Green’s Dictionary of Slang

woolly adj.2

[SE wool/wool n.2 ]

pertaining to a country person, a peasant.

[US]W.K. Post Harvard Stories 108: That is where we unknown woolly Westerners get the drop on the Boston men.
[US]S.E. White Arizona Nights 112: ‘Who’s your woolly friend?’ the shiny Jew asks of the girls.
[UK]K. Sampson Outlaws (ms.) 13: Big sticky-out wire wool had, big wears and this big mad woolly accent.
[UK]N. Griffiths Stump 57: So yer’ve got woolly fuckin blood then? Explains a fuck of a lot, that.

SE in slang uses

In compounds

woolly-back (n.) [the resemblance to their sheep; esp. used by Liverpudlians; also as adj]

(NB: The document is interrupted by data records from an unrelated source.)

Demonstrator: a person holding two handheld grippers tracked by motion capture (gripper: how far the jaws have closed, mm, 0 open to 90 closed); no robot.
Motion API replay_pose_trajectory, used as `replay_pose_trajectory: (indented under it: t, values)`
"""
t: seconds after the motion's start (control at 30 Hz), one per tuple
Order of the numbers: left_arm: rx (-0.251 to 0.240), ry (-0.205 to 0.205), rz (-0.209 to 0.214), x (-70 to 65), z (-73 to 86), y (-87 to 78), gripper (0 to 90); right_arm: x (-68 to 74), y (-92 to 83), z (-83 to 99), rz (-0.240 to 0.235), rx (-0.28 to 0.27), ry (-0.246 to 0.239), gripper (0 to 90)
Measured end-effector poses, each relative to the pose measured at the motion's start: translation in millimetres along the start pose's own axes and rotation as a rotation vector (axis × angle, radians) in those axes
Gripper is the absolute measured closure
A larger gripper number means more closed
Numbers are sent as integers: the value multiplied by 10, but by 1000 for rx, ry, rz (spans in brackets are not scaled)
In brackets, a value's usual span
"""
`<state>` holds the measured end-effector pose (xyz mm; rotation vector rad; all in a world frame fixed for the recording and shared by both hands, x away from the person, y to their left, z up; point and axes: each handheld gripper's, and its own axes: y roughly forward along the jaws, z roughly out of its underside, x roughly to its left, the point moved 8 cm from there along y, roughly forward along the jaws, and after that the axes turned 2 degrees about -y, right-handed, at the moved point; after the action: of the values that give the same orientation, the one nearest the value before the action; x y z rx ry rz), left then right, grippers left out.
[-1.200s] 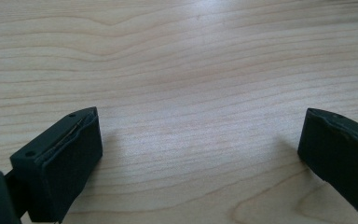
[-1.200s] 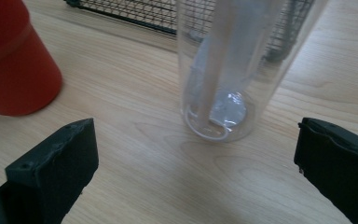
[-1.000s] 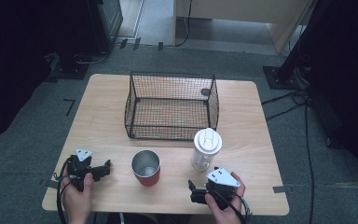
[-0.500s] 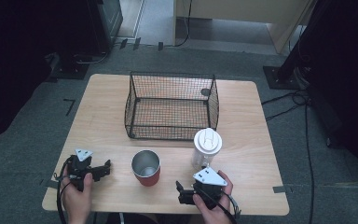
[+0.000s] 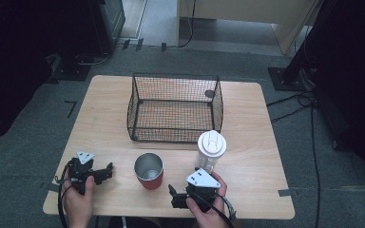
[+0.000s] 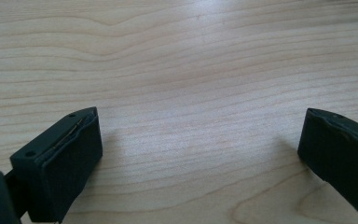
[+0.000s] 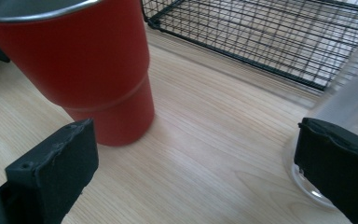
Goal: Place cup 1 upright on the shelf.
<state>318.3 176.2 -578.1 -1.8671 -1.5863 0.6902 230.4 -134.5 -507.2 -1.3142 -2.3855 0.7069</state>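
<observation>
While both hands rest at the near edge of a light wooden table (image 5: pixel 266 118), the right gripper (image 5: pixel 174 195) sits low just near-right of a red cup (image 5: pixel 149 171), its jaws spread wide and holding nothing. Seen along those jaws in the right gripper view, the red cup (image 7: pixel 81 65) stands upright on the far left with its steel rim at the top of the frame, close to the left jaw, though contact cannot be confirmed. At the right edge of that view, a clear bottle (image 7: pixel 349 107) rises blurred behind the right jaw, its base on the wood.

From above, the clear bottle (image 5: pixel 211 149), capped with a white lid (image 5: pixel 212 141), stands right of the cup and just far of the right hand (image 5: pixel 204 209). A black wire basket (image 5: pixel 175 108) sits beyond both, near the table's middle, open at the top.

At near left, the left gripper (image 5: pixel 108 171) lies well apart from the cup, its jaws pointing right toward it. The left gripper view shows these jaws wide apart over bare wood grain, gripping nothing.
</observation>
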Motion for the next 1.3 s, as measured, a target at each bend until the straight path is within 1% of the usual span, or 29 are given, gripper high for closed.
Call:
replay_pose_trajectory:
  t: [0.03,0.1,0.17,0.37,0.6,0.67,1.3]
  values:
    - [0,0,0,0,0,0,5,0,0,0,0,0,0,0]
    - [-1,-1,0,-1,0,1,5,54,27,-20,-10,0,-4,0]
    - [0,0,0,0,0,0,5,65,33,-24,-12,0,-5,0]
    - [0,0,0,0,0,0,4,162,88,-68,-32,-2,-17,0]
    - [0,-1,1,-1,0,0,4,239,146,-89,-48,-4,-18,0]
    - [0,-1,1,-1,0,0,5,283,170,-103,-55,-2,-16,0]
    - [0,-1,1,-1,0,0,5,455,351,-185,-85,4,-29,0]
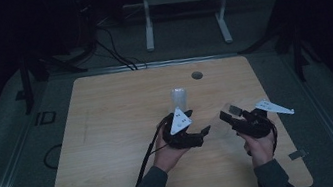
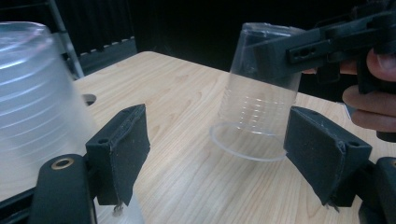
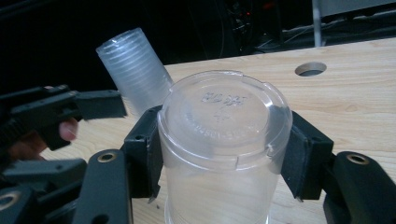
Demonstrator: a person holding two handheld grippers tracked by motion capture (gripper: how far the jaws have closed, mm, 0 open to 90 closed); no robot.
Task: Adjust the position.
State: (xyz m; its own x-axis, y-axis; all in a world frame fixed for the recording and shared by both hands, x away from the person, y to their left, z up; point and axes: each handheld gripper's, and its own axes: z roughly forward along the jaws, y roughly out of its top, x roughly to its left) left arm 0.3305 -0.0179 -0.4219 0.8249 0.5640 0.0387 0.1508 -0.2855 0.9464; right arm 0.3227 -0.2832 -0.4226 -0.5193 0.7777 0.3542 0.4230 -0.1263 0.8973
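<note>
At the left of the wooden table point(image 1: 110, 133), the left gripper point(image 1: 204, 131) stands open and empty beside the stack of clear plastic cups point(image 1: 180, 99). To the right, the right gripper point(image 3: 224, 156) clamps a single upturned cup point(image 3: 224, 140), lifted slightly off the tabletop. It looks freshly separated; next comes setting it down apart.

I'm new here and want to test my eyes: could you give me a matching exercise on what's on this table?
1 clear cup
2 stack of cups
3 left gripper
4 round hole

A jaws apart, nothing between them
B sunk in the wooden tabletop
C upside down, clamped by the right gripper
D frosted and ribbed, not held

Pairs: 1-C, 2-D, 3-A, 4-B
</note>
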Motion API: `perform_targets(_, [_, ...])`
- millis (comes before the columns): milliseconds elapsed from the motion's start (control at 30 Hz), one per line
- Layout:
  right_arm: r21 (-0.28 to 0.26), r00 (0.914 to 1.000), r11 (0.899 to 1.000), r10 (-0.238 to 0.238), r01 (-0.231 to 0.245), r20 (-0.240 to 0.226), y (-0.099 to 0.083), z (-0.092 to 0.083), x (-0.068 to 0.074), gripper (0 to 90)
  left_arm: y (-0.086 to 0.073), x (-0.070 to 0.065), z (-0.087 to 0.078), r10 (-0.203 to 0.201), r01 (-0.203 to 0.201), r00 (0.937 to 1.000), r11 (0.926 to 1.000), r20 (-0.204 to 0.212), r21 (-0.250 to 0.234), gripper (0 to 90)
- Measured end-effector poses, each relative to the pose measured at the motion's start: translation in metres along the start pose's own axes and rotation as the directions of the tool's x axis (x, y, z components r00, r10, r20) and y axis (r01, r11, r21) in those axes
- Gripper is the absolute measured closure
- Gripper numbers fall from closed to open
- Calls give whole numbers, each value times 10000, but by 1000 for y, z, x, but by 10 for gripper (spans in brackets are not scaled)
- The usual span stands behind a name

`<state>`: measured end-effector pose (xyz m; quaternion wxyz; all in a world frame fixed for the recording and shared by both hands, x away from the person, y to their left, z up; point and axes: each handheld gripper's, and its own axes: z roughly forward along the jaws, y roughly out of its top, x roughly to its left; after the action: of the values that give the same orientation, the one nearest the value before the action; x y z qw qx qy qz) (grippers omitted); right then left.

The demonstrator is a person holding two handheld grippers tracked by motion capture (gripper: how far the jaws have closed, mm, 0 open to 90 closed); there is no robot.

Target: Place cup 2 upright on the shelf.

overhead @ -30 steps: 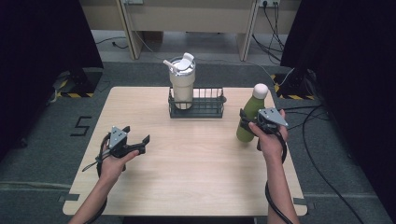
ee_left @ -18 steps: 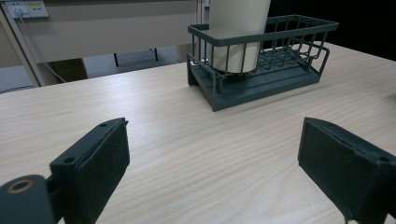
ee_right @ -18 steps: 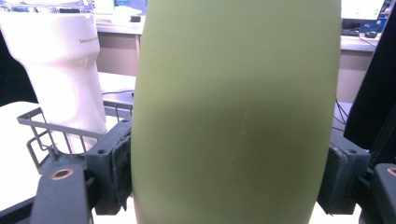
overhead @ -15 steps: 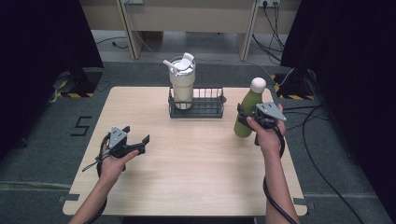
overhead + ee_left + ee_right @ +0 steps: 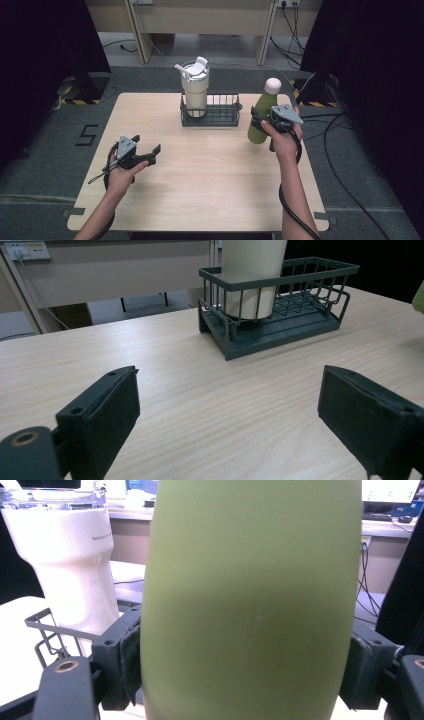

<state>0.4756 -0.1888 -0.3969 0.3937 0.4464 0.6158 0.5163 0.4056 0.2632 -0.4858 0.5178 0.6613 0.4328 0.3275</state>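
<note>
Evidently the right hand-held gripper (image 5: 261, 121) clamps the green bottle (image 5: 261, 117) upright beside the basket (image 5: 211, 116), probably to rack it by the tumbler (image 5: 195, 87); the left hand-held gripper (image 5: 150, 153) waits wide open, empty.

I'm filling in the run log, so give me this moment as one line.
right gripper: shut on green bottle with white cap | bottle: tilted, right of dark wire basket | cream tumbler: in basket, left end | left gripper: open, empty
</note>
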Motion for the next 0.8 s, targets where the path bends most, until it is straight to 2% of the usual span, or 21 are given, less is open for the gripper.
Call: perform_targets(800, [-98,10000,9999,-52,51,-58,17,16,8,221,0,1,0,-45,45,10000,10000,-4,-20,97])
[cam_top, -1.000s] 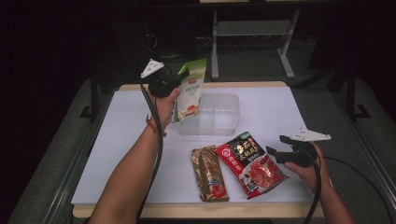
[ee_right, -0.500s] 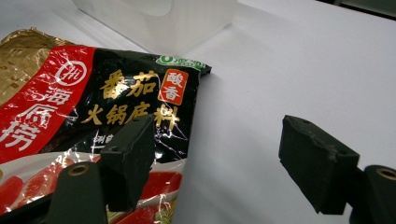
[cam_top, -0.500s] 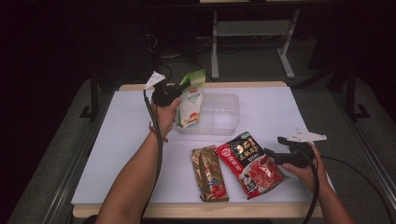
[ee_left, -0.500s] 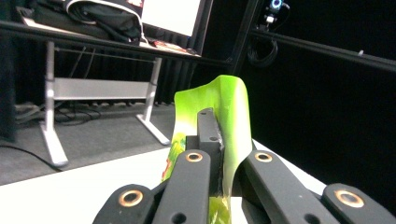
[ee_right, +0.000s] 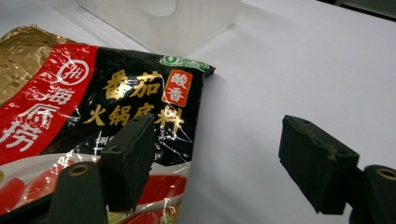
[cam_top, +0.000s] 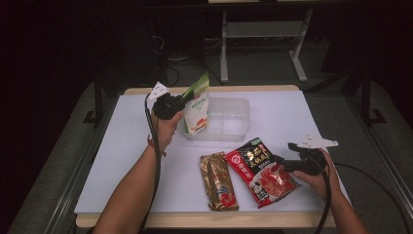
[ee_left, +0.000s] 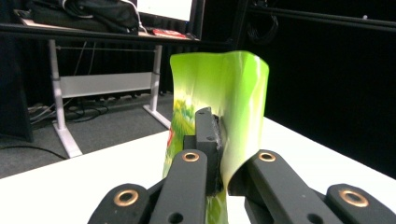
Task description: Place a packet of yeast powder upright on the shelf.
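Left tool (cam_top: 181, 103) is being held clamped on the upper edge of the green-topped pouch (cam_top: 196, 110); in the left gripper view the jaws are being seen pressed together on the green foil (ee_left: 219, 107), which is being creased between them.

The high view is showing what that close view is not: the pouch is being held upright, long axis near vertical, green top pointing up and slightly away, its lower end resting in the left end of the clear plastic bin (cam_top: 229, 119) on the white bench (cam_top: 292, 117).

Right tool (cam_top: 292, 163) is being held low over the bench at the right edge of the black-and-red packet (cam_top: 260, 170), jaws standing wide apart. In the right gripper view one jaw is being seen over the packet (ee_right: 107, 112), the other over bare bench; nothing is being gripped.

A gold-brown packet (cam_top: 219, 181) is lying flat just left of the black-and-red one, long axis running toward the person.
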Demonstrator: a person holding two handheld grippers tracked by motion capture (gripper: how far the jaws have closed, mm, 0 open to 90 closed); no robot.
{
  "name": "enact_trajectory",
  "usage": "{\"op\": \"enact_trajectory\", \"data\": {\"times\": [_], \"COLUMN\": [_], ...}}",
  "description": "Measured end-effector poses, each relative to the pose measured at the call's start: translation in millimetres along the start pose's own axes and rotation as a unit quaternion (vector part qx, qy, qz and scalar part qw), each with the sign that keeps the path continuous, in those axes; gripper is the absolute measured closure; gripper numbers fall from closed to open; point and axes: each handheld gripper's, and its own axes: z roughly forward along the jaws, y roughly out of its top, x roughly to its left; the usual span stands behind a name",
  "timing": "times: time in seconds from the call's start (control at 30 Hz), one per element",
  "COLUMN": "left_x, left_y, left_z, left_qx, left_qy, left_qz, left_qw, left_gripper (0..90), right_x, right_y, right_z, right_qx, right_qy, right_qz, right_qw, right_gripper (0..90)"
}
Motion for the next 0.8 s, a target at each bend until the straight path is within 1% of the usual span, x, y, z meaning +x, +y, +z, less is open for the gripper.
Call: {"op": "enact_trajectory", "data": {"times": [0.03,0.07,0.13,0.17,0.2,0.27,0.3,0.33,0.37,0.4,0.43,0.47,0.5,0.53,0.57,0.7,0.73,0.8], "left_x": [0.2,0.6,0.7,1.2,1.5,0.9,0.0,-1.1,-1.9,-2.8,-2.8,-3.5,-4.0,-4.2,-4.6,-10.3,-12.1,-17.2], "left_y": [-0.9,-1.2,-2.1,-2.7,-2.9,-3.4,-3.3,-3.0,-2.9,-2.7,-2.7,-2.2,-2.0,-1.9,-2.0,-3.2,-3.6,-4.6], "left_z": [-1.6,-2.5,-4.4,-6.2,-7.1,-10.6,-13.3,-15.6,-18.6,-24.6,-24.6,-27.8,-31.0,-33.9,-36.6,-51.0,-55.3,-63.6], "left_qx": [0.004,0.007,0.015,0.018,0.018,0.02,0.018,0.019,0.02,0.019,0.019,0.02,0.02,0.022,0.025,0.036,0.039,0.044], "left_qy": [0.005,0.004,0.008,0.006,0.001,0.0,-0.005,-0.009,-0.015,-0.026,-0.026,-0.025,-0.026,-0.026,-0.025,-0.025,-0.025,-0.016], "left_qz": [0.005,0.005,0.012,0.016,0.015,0.016,0.019,0.023,0.025,0.026,0.026,0.033,0.037,0.038,0.041,0.069,0.08,0.101], "left_qw": [1.0,1.0,0.9998,0.9997,0.9997,0.9997,0.9996,0.9995,0.9994,0.9991,0.9991,0.9989,0.9988,0.9987,0.9985,0.9966,0.9957,0.9938], "left_gripper": [86.6,86.4,83.3,83.3,82.3,78.1,76.6,72.4,72.4,70.2,68.6,68.6,66.6,60.6,60.6,56.3,54.9,53.8], "right_x": [0.5,1.1,1.8,1.8,2.1,2.3,2.4,2.2,2.2,2.1,2.0,2.0,2.1,2.3,2.3,3.3,3.8,4.0], "right_y": [0.2,0.4,0.8,0.8,0.9,0.9,1.0,0.9,0.9,0.8,0.7,0.7,0.7,0.8,0.8,1.5,1.6,1.6], "right_z": [0.1,0.4,0.6,0.6,0.8,0.8,0.8,0.8,0.8,0.7,0.7,0.7,0.7,0.7,0.7,0.2,0.1,0.2], "right_qx": [0.0,0.001,0.001,0.001,0.001,0.002,0.002,0.001,0.001,0.001,0.001,0.001,0.002,0.002,0.002,0.0,0.0,0.001], "right_qy": [0.0,0.0,0.0,0.0,0.0,0.001,0.001,0.001,0.001,0.0,0.001,0.001,0.0,0.0,0.0,0.0,-0.001,0.0], "right_qz": [0.0,0.0,-0.002,-0.002,-0.003,-0.004,-0.004,-0.003,-0.003,-0.003,-0.003,-0.003,-0.002,-0.003,-0.003,-0.006,-0.005,-0.005], "right_qw": [1.0,1.0,1.0,1.0,1.0,1.0,1.0,1.0,1.0,1.0,1.0,1.0,1.0,1.0,1.0,1.0,1.0,1.0], "right_gripper": [26.2,26.2,26.3,26.3,26.2,26.2,26.2,26.2,26.2,26.2,26.2,26.2,26.2,26.3,26.3,26.3,26.3,26.3]}}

an unsophisticated, country person.

[UK]J. McClure Spike Island (1981) 20: A ‘woolly back’ [...] That means a county bobby, but the implication is he’s had a soft life.
[UK]K. Sampson Awaydays 2: I’ve never known a game so eagerly anticipated as this local spat with the despised woollyback foes.
[UK]N. Griffiths Stump 56: Don’t like this fuckin place [...] Fuller fuckin woollybacks, sheepshaggers.
M. Herron Reconstruction: (2019) 194: [of provincial policemen] The woolly-suits at the nursery [siege] had more to worry about.
[UK]R. Milward Kimberly’s Capital Punishment (2023) 35: Hard-drinking woollybacks clomping from pub to pub [...] and growling at outsiders.